Grip at the back of the foot is always important. Heel slips are the most common causes of falls, Savio says.
“In a slip and fall, the weight transfers to the heel and the heel slides out to the front or the side and that’s when you lose your balance. You can fall forward, but generally you have your hands to break the fall. You get hurt when you’re not able to brace yourself properly,” which is what happens when your foot slips out and you fall back or to the side.
But what if a worker needs full-sole traction as well as the ability to walk safely on surfaces not covered with winter’s worst? The “transitional” traction aid might be the answer, says Bell. This product features low-profile studs that are long enough to grip snow and ice, but recessed so the sole’s rubber components grab onto bare surfaces.
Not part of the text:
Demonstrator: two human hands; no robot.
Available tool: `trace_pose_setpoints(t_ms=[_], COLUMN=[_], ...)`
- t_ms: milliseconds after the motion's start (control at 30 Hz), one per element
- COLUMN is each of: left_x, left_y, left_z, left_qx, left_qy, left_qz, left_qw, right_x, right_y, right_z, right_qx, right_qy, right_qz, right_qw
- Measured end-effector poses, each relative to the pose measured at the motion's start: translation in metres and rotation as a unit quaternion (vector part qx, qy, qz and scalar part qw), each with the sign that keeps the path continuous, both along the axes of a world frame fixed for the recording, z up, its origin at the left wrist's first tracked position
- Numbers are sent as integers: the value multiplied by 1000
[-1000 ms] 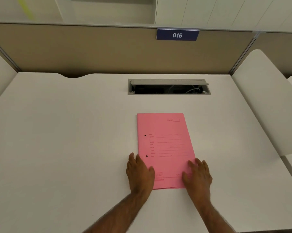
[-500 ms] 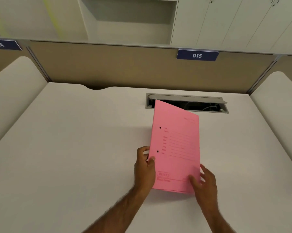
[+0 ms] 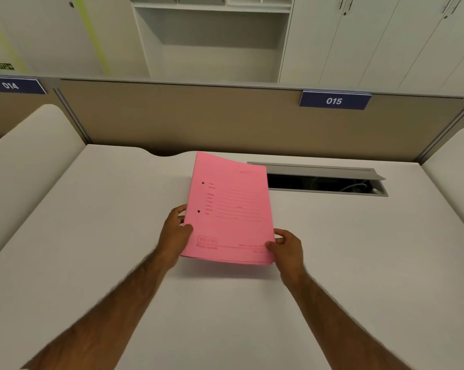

“Even with minimal exposure of the stud, you still have better traction than footwear that has no studs,” he says.
Unlike slip resistant shoes and boots, no standards exist for traction aids. That lack of an industry benchmark muddies matters for safety managers in charge of identifying the right product, Bell acknowledges. But he says standards would be difficult to establish.
“The complication is the number of variables. No two walking surfaces are identical. No two job tasks, no two snow storms are identical.”
So employees, employers and safety managers can’t rely on standards for help when it comes to traction aids. Instead, company representatives have to do their research and figure out which footwear is most appropriate based on the job.
Effectively, “it’s up to the safety professional to understand that not all traction aids are created equal,” Bell says.
That’s true for all winter-weather slip resistant footwear, in fact. As Huckle points out, variables such as air temperature, walking surface and any prevalence of a substance that might spill and transform a surface into an ice rink all matter.
So even though manufacturers provide COF measurements for certain products, safety managers and employers should still take the time to assess the wearer’s job, carefully think about his footwear needs and use that information to identify the best option.